Die Schleppende Transformation: Wie US-Zölle und Reformstau die Deutsche Wirtschaft belasten
In der deutschen Wirtschaft scheint sich ein nicht enden wollender Gegenwind aus Unsicherheiten und verpassten Chancen zu verstärken. Eine Umfrage unter deutschen Sparkassen-Vorständen zeigt, dass sowohl förderhemmende US-Zölle als auch die zögerlichen Reformbemühungen der Bundesregierung die Stimmung erheblich dämpfen. Der Vorstandsvorsitzende der Sparkasse Hamm, Torsten Cremer, illustriert die gegenwärtige Lage anschaulich: 'Die US-Zollpolitik ist wie Sand im Getriebe unserer Wirtschaft.' Selbst Unternehmen, die nicht direkt mit den USA Handel treiben, spüren die negativen Effekte durch verunsicherte Märkte und zurückhaltende Investitionen. Diese Unsicherheit zieht sich laut Cremer durch die gesamte Lieferkette und beeinflusst somit das tägliche Geschäft.
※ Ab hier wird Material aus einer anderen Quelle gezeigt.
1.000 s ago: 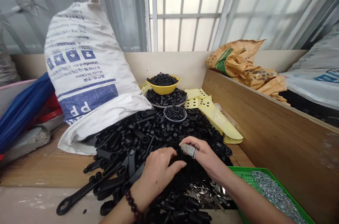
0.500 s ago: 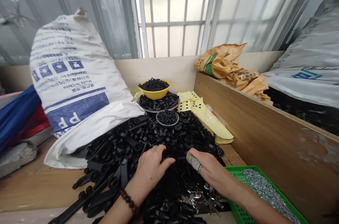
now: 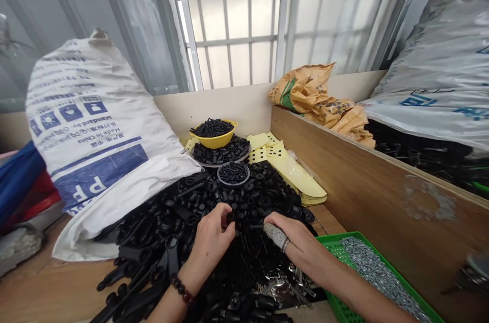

Ein zweiter Stimmungsdämpfer ist der zähe Fortschritt bei den Reformen unter der Regierung von Bundeskanzler Friedrich Merz. Die vielbeschworenen Hoffnungsträger für eine wirtschaftliche Belebung durch Reformen haben bisher zu wenig ausgelöst. Ein zentrales Fazit der jüngsten Dekabank-Studie, die sich auf Umfragen unter 343 deutschen Sparkassen beruft, lautet: 'Die Erwartungen an wirtschaftspolitische Impulse werden enttäuscht.' Es scheint, als fiele die Regierung hinter die Versprechen einer umfassenden Wirtschaftswende zurück, die einst große Erwartungen geweckt hatte.
Dabei könnten Reformen kaum nötiger sein. Ulrich Reuter, Präsident des Deutschen Sparkassen- und Giroverbands, unterstreicht die Dringlichkeit: 'Um den Wohlstand in Deutschland zu bewahren, müssen Bürokratie abgebaut, der Fachkräftemangel entschlossen angegangen und die Sozial- und Rentensysteme zukunftsfähig gestaltet werden.' Der Deka-S-Finanzklima-Index, ein Maßstab für die Wirtschaftsstimmung, sank im dritten Quartal von seinem vorherigen Rekordwert deutlich auf 104,4 Punkte. Ebenso verzeichnete der Konjunkturklima-Index nach positiven Entwicklungen in den letzten beiden Quartalen einen Rückgang von 5,9 Punkten und fiel unter die Null-Linie. Diese Entwicklung spiegelt das deutlich getrübte Vertrauen der Sparkassen-Vorstände in die Wirtschaftsprognosen für die kommenden Monate wider.
Von entscheidender Bedeutung für die Merz-Regierung ist nun, in den kommenden Wochen Kurs zu halten und das Vertrauen und die Zuversicht der wirtschaftlichen Akteure zu stärken, damit sie erneut mit Optimismus in die Zukunft blicken können.